> _Task directions_
The reply should hold every line of the data, unchanged and complete.

> _Information shown_
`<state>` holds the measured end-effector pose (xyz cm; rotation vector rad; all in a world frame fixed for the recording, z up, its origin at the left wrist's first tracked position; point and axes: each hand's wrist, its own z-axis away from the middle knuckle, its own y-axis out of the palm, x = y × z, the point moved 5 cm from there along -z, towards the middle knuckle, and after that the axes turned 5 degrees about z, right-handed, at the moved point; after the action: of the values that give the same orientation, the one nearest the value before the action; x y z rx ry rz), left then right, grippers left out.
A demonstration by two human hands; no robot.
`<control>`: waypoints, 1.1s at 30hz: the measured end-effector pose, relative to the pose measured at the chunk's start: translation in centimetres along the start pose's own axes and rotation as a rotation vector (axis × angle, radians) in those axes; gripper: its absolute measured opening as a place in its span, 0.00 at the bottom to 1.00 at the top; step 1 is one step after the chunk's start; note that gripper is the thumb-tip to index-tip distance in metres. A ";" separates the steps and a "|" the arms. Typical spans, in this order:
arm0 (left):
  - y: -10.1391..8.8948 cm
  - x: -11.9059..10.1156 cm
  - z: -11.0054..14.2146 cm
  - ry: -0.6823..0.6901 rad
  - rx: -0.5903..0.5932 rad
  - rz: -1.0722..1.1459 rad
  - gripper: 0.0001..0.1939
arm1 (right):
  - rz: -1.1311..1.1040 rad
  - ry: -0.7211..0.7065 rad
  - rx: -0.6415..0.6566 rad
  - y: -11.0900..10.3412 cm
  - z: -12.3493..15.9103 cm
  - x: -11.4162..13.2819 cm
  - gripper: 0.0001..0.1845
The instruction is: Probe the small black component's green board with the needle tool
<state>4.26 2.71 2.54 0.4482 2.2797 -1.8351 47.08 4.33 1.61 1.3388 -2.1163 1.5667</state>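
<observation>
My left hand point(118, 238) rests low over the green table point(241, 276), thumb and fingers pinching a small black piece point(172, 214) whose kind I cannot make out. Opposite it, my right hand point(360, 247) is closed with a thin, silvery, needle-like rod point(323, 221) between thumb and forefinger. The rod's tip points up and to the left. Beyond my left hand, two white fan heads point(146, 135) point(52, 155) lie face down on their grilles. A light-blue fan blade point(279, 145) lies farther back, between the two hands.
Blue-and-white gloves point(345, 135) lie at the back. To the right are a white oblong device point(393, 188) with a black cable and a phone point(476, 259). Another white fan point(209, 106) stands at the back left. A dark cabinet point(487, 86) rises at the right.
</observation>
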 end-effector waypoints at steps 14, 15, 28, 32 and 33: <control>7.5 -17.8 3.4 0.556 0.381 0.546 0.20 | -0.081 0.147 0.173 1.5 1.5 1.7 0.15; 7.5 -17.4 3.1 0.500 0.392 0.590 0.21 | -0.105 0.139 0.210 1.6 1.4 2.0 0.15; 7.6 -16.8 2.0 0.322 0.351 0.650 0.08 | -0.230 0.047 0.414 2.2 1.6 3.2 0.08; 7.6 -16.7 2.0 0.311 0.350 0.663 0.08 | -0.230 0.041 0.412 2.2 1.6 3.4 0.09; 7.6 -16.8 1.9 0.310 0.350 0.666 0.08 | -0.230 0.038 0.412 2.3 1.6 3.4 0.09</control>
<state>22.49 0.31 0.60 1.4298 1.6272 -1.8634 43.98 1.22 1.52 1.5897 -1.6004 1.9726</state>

> _Worked solution_
`<state>` holds the measured end-effector pose (xyz cm; rotation vector rad; all in a world frame fixed for the recording, z up, its origin at the left wrist's first tracked position; point and axes: each hand's wrist, its own z-axis away from the middle knuckle, its own y-axis out of the palm, x = y × z, the point moved 5 cm from there along -z, towards the middle knuckle, and after that the axes turned 5 degrees about z, right-handed, at the moved point; after the action: of the values that give the same orientation, the one nearest the value before the action; x y z rx ry rz), left then right, grippers left out.
A demonstration by two human hands; no robot.
`<control>`: waypoints, 1.1s at 30hz: the measured end-effector pose, relative to the pose measured at the chunk's start: translation in centimetres along the start pose's own axes and rotation as a rotation vector (axis × angle, radians) in those axes; gripper: its absolute measured opening as a place in its span, 0.00 at the bottom to 1.00 at the top; step 1 is one step after the chunk's start; note that gripper is the thumb-tip to index-tip distance in metres. A ";" separates the steps and a "|" the arms. Typical spans, in this order:
arm0 (left):
  - y: -10.1391..8.8948 cm
  - x: -11.9059..10.1156 cm
  - z: -11.0054..14.2146 cm
  - ry: -0.6823..0.6901 rad
  - rx: -0.5903..0.5932 rad
  - rz: -1.0722..1.1459 rad
  - gripper: 0.0001..0.1939
arm1 (right):
  - rz: -1.1311..1.1040 rad
  - ry: -0.7211..0.7065 rad
  - rx: -0.6415..0.6566 rad
  - y: -11.0900..10.3412 cm
  - z: -12.3493..15.9103 cm
  - x: -11.4162..13.2819 cm
  - gripper: 0.0001..0.1845
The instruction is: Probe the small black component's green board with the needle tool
<state>4.26 2.71 2.54 0.4482 2.2797 -1.8351 47.08 4.33 1.61 1.3388 -2.1163 1.5667</state>
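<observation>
My left hand point(118, 238) rests low over the green table point(241, 276), thumb and fingers pinching a small black piece point(172, 214) whose kind I cannot make out. Opposite it, my right hand point(360, 247) is closed with a thin, silvery, needle-like rod point(323, 221) between thumb and forefinger. The rod's tip points up and to the left. Beyond my left hand, two white fan heads point(146, 135) point(52, 155) lie face down on their grilles. A light-blue fan blade point(279, 145) lies farther back, between the two hands.
Blue-and-white gloves point(345, 135) lie at the back. To the right are a white oblong device point(393, 188) with a black cable and a phone point(476, 259). Another white fan point(209, 106) stands at the back left. A dark cabinet point(487, 86) rises at the right.
</observation>
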 end-effector waypoints at steps 14, 15, 28, 32 and 33: <control>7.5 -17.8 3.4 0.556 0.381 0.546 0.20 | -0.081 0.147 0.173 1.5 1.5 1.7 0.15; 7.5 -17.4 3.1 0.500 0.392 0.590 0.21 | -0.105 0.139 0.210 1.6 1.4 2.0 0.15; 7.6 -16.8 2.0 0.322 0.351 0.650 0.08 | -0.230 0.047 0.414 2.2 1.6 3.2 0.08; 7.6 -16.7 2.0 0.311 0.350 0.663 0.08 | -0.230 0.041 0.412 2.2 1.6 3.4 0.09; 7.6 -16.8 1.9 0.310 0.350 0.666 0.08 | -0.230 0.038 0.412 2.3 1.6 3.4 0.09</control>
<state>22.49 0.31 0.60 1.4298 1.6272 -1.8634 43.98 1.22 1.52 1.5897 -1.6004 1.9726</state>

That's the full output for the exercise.